John Wayne and Suire had friends drive to Alexandria to stay with Lucille while they went to Port Arthur to bury Charles.

After they returned to Alexandria, Lucille was transported via helicopter to Saint Mary’s Hospital in Beaumont, Texas, where she had surgery to repair her femur. She was able to leave after several weeks and continued her recovery at John Wayne and Suire’s home. She was told by doctors that she would never walk again. After intensive therapy, she proved them wrong.

Lucille remarried in 1997 to Lewell Autrey, her high school sweetheart. They became reacquainted after attending a reunion.

Lucille and Lew lived in Shreveport and also had a camp at Toledo Bend. Like Lucille, Lew loved to fish. They even drove to Alaska for a fishing trip when they were in their 80s.

As they got older, they moved into an assisted living facility in Beaumont. Lew died before Lucille, who lived to be 104. She died in 2019 and is buried next to Charles in Groves.

Unsolved mystery still has happy ending

How the ring ended up in Echo will always remain a mystery. Those who know the reason are gone.

Sharp thinks the 14k gold ring was used to barter or borrow from her maternal grandparents.

Her oldest daughter, whom she says is clairvoyant, wore the ring and told Sharp that it didn’t belong to any of their family members and was used to barter.

In a vision, her daughter reportedly saw two women having a conversation and a man in the background telling one of the women, “Yes, it’s okay to do it.”

Neither Jackson nor Suire knew about the engraved wedding band, which apparently was the first ring. Charles and Lucille both had other wedding bands that they wore.

“When I was in the family, Charlie had a gold band with four big diamonds in it,” said Surie. “That was his wedding ring.”

Lucille wore two rings. The engagement ring had one big stone and two little stones while the wedding band had four or five round stones to match. 

“And that way the typical style wedding ring in the 1940s and 1950s,” Suire said.

Some people would upgrade their wedding rings later in life when they could afford to do so, and it’s assumed that’s what the Shultzes did.

Jackson said he was with Lucille quite a bit in her later years and never spoke about the ring.
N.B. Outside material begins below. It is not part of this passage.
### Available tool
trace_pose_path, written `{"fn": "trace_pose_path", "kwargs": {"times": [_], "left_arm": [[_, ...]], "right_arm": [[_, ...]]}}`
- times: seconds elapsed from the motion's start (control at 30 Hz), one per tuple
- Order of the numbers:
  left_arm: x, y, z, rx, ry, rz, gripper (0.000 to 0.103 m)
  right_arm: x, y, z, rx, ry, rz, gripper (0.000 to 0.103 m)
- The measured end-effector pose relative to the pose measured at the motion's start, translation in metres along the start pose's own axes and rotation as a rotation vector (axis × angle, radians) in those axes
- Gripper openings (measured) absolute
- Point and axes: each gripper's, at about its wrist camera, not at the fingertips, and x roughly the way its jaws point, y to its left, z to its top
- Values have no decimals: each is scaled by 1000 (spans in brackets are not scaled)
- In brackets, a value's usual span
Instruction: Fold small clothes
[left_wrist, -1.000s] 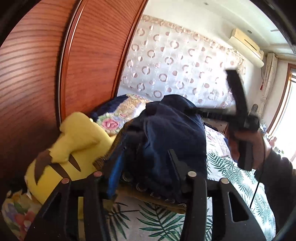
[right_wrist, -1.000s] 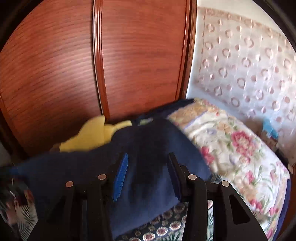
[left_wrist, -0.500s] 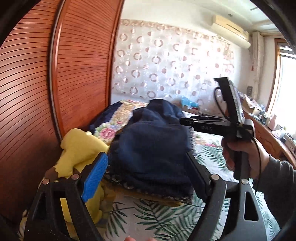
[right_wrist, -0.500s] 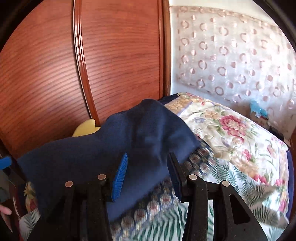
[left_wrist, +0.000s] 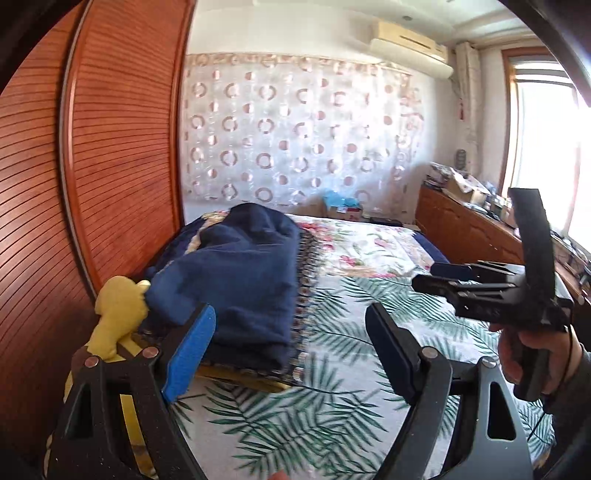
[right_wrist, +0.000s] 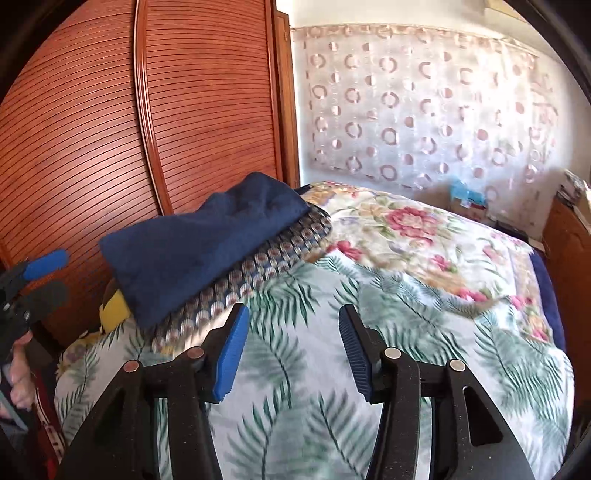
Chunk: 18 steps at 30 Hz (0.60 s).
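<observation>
A folded navy garment (left_wrist: 240, 280) (right_wrist: 207, 243) lies on top of a circle-patterned cloth (right_wrist: 258, 266) at the bed's left side, by the wardrobe. My left gripper (left_wrist: 291, 343) hangs open just in front of the garment's near right corner, nothing between its blue pads (left_wrist: 188, 347). My right gripper (right_wrist: 293, 343) is over the leaf-print sheet (right_wrist: 424, 332), to the right of the pile; its jaws are opening and hold nothing. The left wrist view shows the right gripper (left_wrist: 432, 278) from the side, in a person's hand (left_wrist: 532, 354). The left gripper (right_wrist: 51, 275) shows at the right wrist view's left edge.
A slatted wooden wardrobe (left_wrist: 110, 166) stands along the bed's left. A yellow plush toy (left_wrist: 118, 314) lies between it and the pile. A floral quilt (right_wrist: 424, 229) covers the bed's far half. A wooden sideboard (left_wrist: 469, 229) with clutter runs along the right, under the window.
Both grippers have let go of the navy garment and drawn back from it, the right one also swinging right. The left jaws have spread wide. The garment now rests on the patterned cloth.
</observation>
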Motion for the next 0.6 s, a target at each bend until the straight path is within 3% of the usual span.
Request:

“That’s kind of an interesting story,” he said. “There’s no telling how that story transpired in regard to the ring,” said Jackson. 

As far as the ring goes, he felt it was Sharp’s to do with as she wanted since the ring had been left with her family. 

Sharp and Jackson talked about the ring and speculated how Sharp’s family ended up with the ring.

Now, by returning the legacy to the rightful family, Sharp has the happy ending that she had hoped for.